El diccionario de lengua española Espasa-Calpe, define el maltrato como trato vejatorio o que ocasiona daño o perjuicio, también se escribe mal trato. Define maltratar como dar un mal trato, dañar o estropear con las palabras o con los hechos. Quizás parezca que la pregunta de si sufro malos tratos o no, sea fácil de contestar, pero la realidad es que a veces existen matices que aumentados o devaluados llegan a distorsionar bastante la causa del malestar. Me explico. No siempre que existe un conflicto puede concluirse que existe un maltrato. Un conflicto implica que existen dos posiciones u opiniones opuestas, a menudo sin posibilidad de reconciliación. Dependiendo de la manera de ser de esas personas, ese conflicto se dirigirá más hacia el diálogo, o hacia la coacción, e incluso hacia el daño físico.
En cualquier caso, ante el aumento de la intensidad del conflicto puede hablarse de maltrato, en ocasiones de forma bidireccional.

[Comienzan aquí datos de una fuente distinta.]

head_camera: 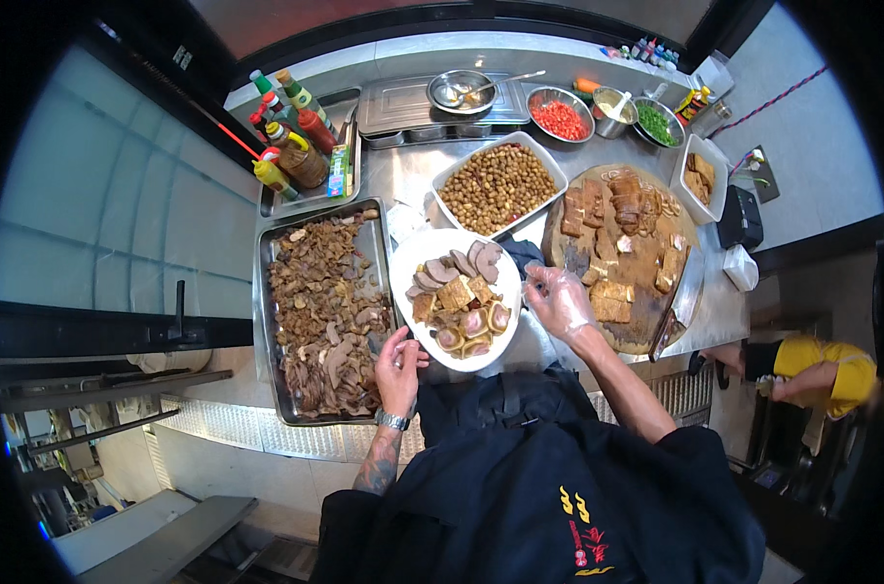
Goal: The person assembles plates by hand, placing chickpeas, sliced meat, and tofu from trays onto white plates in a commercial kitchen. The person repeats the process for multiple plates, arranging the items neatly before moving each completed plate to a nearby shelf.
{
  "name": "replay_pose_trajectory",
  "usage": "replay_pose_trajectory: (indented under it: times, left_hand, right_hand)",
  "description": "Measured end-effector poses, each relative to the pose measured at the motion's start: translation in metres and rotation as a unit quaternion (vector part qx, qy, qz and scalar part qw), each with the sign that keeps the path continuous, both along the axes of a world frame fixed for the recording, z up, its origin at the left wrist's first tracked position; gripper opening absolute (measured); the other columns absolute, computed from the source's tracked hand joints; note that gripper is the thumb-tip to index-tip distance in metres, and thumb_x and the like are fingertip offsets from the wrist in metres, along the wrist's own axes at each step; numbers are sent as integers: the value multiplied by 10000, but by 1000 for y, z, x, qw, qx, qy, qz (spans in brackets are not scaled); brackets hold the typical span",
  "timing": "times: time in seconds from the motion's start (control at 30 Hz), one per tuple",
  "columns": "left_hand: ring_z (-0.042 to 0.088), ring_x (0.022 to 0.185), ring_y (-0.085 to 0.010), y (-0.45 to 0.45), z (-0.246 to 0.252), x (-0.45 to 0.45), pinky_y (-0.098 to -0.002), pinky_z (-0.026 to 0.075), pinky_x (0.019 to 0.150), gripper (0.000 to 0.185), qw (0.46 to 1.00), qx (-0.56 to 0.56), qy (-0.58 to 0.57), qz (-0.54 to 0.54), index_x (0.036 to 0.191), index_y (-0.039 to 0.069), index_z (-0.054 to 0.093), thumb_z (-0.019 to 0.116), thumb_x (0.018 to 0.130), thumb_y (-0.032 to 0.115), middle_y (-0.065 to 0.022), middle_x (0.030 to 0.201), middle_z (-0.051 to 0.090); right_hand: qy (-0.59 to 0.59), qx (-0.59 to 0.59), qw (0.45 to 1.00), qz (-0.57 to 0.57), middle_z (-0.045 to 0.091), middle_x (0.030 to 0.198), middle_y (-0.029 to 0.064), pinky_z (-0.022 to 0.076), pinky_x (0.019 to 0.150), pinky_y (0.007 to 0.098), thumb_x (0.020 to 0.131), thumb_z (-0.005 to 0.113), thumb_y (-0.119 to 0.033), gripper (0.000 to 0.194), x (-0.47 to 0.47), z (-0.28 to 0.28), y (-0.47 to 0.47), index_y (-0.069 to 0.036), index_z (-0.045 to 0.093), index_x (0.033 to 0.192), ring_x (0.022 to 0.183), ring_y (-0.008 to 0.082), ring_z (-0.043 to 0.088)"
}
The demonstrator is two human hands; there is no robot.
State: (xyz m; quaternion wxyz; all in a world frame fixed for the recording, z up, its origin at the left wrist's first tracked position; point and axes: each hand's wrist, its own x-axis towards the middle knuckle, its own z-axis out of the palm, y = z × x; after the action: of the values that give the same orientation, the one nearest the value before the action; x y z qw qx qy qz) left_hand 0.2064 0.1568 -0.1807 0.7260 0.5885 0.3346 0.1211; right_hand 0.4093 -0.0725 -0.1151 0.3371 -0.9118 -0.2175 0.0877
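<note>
In front of me is a white oval plate [405,292] with sliced meat, browned tofu-like pieces and rolled slices on it. My left hand [400,365], bare, is at the plate's lower left edge; whether it grips the rim is unclear. At the plate's right edge my right hand [559,298] wears a clear plastic glove, fingers curled near the rim; its hold cannot be made out. A round wooden chopping board [639,255] with cut pieces lies to the right, a cleaver [677,310] along its edge. A metal tray of sliced meat [325,321] stands at the left.
A white tub of small brown balls [497,182] stands behind the plate. Farther back are bowls of chopped red pepper [560,115] and chopped greens [657,123]. Sauce bottles [296,139] fill a back-left tray. Another person in yellow [825,369] is at the far right.
</note>
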Motion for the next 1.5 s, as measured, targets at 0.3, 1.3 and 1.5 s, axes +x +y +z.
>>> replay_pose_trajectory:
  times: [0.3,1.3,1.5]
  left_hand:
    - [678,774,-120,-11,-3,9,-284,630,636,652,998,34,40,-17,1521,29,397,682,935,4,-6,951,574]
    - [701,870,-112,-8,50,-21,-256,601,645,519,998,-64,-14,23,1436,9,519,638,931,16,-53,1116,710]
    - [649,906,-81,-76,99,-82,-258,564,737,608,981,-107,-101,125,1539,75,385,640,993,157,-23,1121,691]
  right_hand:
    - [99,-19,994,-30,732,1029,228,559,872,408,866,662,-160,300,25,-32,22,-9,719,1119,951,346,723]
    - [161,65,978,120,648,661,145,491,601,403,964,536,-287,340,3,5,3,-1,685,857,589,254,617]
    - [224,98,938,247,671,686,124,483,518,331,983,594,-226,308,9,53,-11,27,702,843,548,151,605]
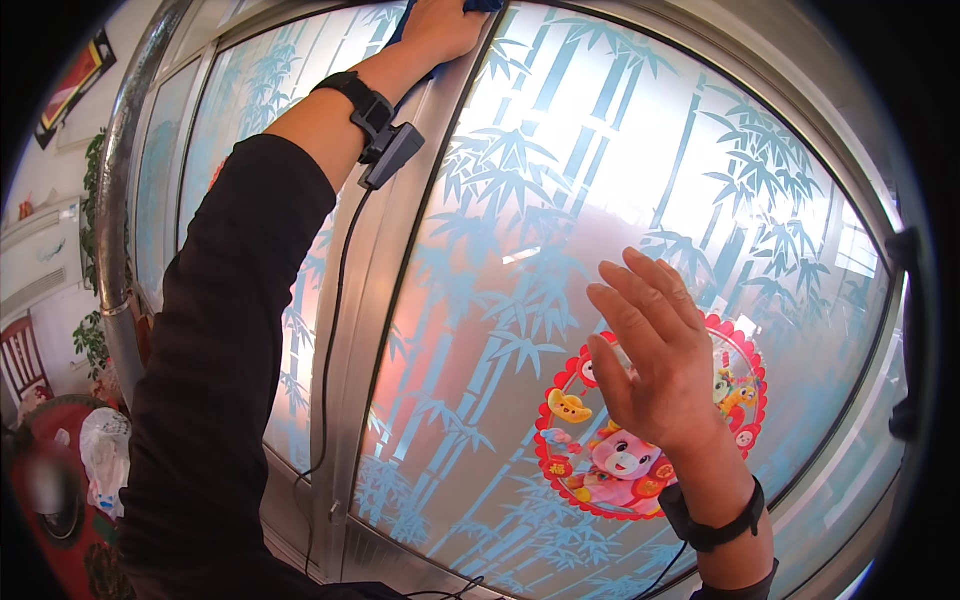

Las personas, las mujeres en concreto, que reciben malos tratos suelen estar junto a hombres que inicialmente se mostraron atentos, generosos y cariñosos, para que posteriormente pasasen a mostrarse maleducados, agresivos, impositivos y controladores. Los maltratadores suelen ser personas muy exigentes y con necesidad de control elevada. A menudo el miedo a perder a la pareja, el miedo a que pueda seducir a otro, lleva a imponer una manera de relacionarse con los hombres: el tipo de vestimenta, los límites a las relaciones de amistad que puedan poner en peligro la relación de pareja que se tiene… Muy a menudo el maltratador fomenta el aislamiento del entorno de referencia anterior a la relación (familia, amigos, ocio, a veces también trabajo). Cuanto más estrecha es la convivencia con la pareja y menos interferencias de otras personas hay, más normales parecen las explosiones de ira y más fácil es centrarse, por parte de la víctima, en cómo evitarlas intentando no hacer lo que al otro le molesta. La sensación de anulación puede llegar a ser muy intensa. La realidad es que normalmente no existe un placer especial en el maltratador por la anulación en sí de la pareja, lo que ocurre es que si ésta se siente más insegura, con menos autoestima será más fácil imponer un modo de vida en el que las dudas sobre la fidelidad o los sentimientos de amor de ella hacia él se diluyan. Un comportamiento que suele cronificar este tipo de relaciones, es el hecho de que cuanto más sufre la víctima, con más frecuencia el maltratador se arrepiente e intenta compensar de algún modo ese malestar, se da cuenta frecuentemente de que si tensa en exceso la cuerda puede llegar a romperse, y es entonces cuando puede reconocer su exagerada necesidad de control y manifestar su arrepentimiento, lo que ocurre es que tiempo después cuando vuelve a sentir dudas e inseguridades, retoma comportamientos impositivos muy a menudo con el mismo efecto dañino sobre la víctima. Además, conforme sea más habitual imponerse y forzar la sumisión, será también más difícil ver como extraño ese comportamiento. La personalidad sumisa de la mujer maltratada será un acicate para que el maltratador se imponga y además no parezca inadecuada su conducta.
Si alguna de estas descripciones suenan familiares, estaría bien hacer el esfuerzo por contrastarlas con amigo o familiares como primer paso para poner medios para cambiar el tipo relación, o incluso valorar un distanciamiento.